# [Exercise]
Look through the records below, and whenever a line contains "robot", copy it.

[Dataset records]

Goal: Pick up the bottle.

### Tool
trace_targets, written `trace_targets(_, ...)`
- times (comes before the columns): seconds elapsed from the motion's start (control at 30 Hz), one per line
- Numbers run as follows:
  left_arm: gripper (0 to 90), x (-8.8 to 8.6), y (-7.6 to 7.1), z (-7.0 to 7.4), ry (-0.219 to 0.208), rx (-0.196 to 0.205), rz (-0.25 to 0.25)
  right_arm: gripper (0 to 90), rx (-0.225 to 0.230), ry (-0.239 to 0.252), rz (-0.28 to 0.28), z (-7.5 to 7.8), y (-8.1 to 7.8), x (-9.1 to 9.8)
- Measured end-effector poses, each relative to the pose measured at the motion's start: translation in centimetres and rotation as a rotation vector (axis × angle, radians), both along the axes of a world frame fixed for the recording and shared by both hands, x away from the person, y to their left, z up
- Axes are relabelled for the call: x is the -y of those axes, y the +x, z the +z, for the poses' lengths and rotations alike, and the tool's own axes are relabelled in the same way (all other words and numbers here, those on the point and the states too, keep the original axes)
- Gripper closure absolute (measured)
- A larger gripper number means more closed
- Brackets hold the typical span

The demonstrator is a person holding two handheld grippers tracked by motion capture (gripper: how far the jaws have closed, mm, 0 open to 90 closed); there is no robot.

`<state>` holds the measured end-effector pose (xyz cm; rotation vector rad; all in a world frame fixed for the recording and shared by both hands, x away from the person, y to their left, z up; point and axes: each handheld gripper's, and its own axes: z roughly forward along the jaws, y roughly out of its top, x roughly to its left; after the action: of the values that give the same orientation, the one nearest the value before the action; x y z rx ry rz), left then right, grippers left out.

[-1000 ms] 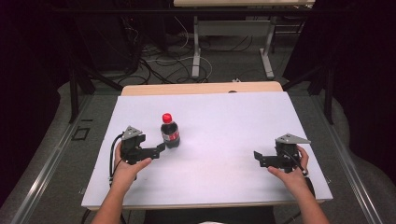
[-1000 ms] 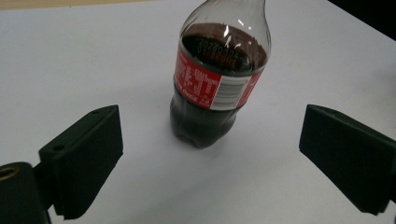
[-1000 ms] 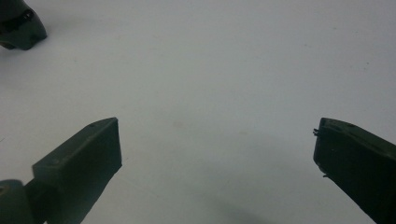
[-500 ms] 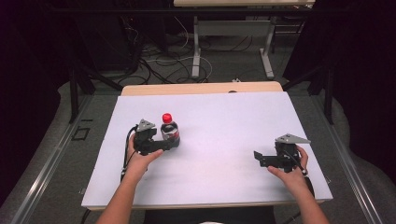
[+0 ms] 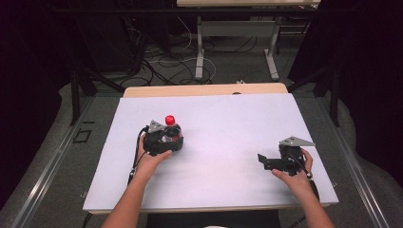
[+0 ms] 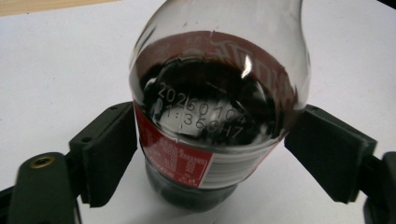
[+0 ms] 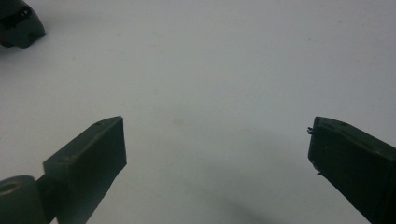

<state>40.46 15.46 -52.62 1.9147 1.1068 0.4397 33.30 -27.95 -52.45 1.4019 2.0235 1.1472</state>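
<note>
**A:** From the high view we see the bottle (image 5: 172, 128) standing upright on the white table (image 5: 223, 118), in its left half, about midway between the near and far edges. Its red cap (image 5: 170, 119) shows above the left gripper (image 5: 170, 141), which sits right at the bottle's body from the near-left side.

**B:** We agree, though from up there the gripper's body hides where the pads meet the bottle. The left gripper view settles it for us: the bottle (image 6: 217, 107) stands between the two black jaws, and both pads lie against its sides at the level of the red label (image 6: 184, 161). The jaws have just been closing, with the bottle between them, and we read it as a grip on the bottle.

**A:** That close view also gives us the dark drink inside, the printed date code on the clear shoulder, and the base resting on the table. The cap is cut off at the top there.

**B:** And the right gripper (image 5: 264, 160)? In the high view we see it low over the near-right part of the table, well apart from the bottle, jaws pointing left.

**A:** In the right gripper view its jaws stand wide apart with bare white table (image 7: 210, 70) between them, so we call it open. At the far left corner there we catch a dark bit of the left gripper (image 7: 18, 25).
</note>
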Motion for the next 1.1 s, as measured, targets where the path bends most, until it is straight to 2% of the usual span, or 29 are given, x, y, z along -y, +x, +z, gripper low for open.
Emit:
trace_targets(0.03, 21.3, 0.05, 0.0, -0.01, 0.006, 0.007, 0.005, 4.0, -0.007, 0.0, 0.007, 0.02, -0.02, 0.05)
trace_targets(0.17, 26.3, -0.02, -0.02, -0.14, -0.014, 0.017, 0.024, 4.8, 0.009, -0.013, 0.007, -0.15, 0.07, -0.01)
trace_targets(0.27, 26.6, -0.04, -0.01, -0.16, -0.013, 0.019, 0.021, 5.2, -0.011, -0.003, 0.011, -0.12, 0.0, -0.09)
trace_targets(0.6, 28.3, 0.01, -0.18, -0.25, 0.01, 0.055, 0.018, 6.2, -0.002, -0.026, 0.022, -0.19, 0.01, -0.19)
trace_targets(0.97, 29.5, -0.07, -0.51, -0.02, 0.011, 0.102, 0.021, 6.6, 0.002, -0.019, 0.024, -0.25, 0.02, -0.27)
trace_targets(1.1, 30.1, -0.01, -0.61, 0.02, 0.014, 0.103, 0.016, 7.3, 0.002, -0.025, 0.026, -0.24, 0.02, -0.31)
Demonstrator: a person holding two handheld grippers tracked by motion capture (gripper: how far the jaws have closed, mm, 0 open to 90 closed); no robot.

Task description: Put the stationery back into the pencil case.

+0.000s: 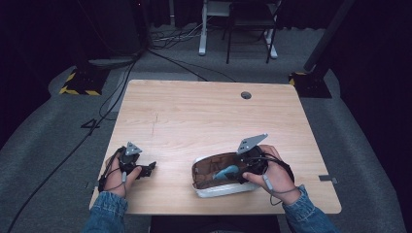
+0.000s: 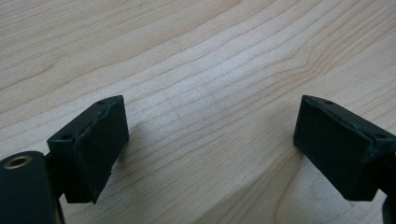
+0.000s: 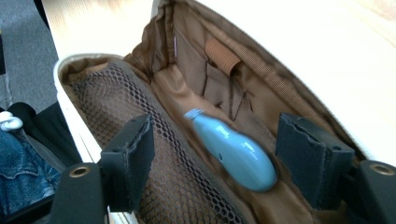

# [Your response]
The demonstrator is a person holding two handheld grippers tracked by motion capture (gripper: how far the jaws have closed, mm, 0 open to 90 closed); there is no robot.
Demonstrator: a person holding two handheld grippers tracked by motion capture (gripper: how far the jaws have closed, mm, 0 open to 90 closed); no robot.

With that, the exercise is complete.